Your task:
Leaving out every picture, copy the lines of the data exactly, from the first through the line containing "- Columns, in".
++++++++
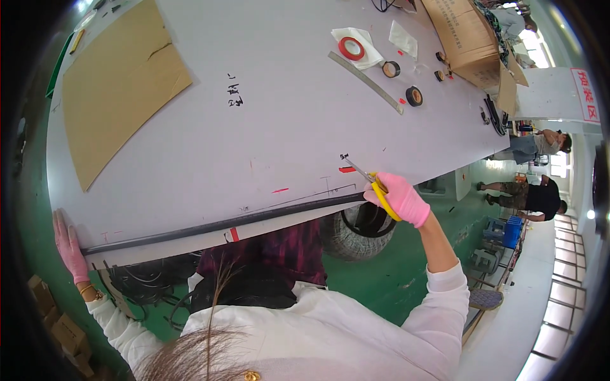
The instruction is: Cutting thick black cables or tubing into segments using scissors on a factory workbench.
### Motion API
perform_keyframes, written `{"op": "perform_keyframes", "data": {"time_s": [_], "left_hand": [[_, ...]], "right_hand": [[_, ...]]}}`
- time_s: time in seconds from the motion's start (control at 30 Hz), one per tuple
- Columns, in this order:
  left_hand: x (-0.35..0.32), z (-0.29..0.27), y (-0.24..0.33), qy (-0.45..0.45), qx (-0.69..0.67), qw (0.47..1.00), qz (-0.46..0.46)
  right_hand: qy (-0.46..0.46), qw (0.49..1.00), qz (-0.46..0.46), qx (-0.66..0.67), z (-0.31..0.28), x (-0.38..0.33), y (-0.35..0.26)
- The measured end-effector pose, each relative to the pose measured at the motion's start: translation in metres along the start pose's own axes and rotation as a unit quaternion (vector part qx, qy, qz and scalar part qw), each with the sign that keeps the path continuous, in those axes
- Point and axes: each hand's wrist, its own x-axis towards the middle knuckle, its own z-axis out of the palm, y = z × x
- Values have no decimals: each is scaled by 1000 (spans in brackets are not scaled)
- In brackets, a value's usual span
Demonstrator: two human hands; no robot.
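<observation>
A long black tube (222,225) lies along the near edge of the white table (210,146). My left hand (70,249), in a pink glove, rests at the table's left edge by the tube's left end, fingers stretched out. Whether it touches the tube's end I cannot tell. In my pink-gloved right hand (406,200) is a pair of scissors (384,202) with yellow handles, the blades pointing up and left over the tabletop. The fingers of this hand are at the tube's right end, and partly hide it. Red and black marks show on the table beside the tube.
A brown cardboard sheet (121,82) covers the left of the table. Toward the far right lie a steel ruler (367,83), a red tape roll (351,48), black tape rolls (413,96) and a cardboard box (467,41). Two people stand off to the right.
</observation>
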Motion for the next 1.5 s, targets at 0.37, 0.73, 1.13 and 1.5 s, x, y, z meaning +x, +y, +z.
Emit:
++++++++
Output:
The instruction is: Cutting thick black cables or tubing into segments using scissors on a factory workbench.
### Motion API
perform_keyframes, written `{"op": "perform_keyframes", "data": {"time_s": [_], "left_hand": [[_, ...]], "right_hand": [[_, ...]]}}`
- time_s: time in seconds from the motion's start (control at 30 Hz), one per tuple
- Columns, in this order:

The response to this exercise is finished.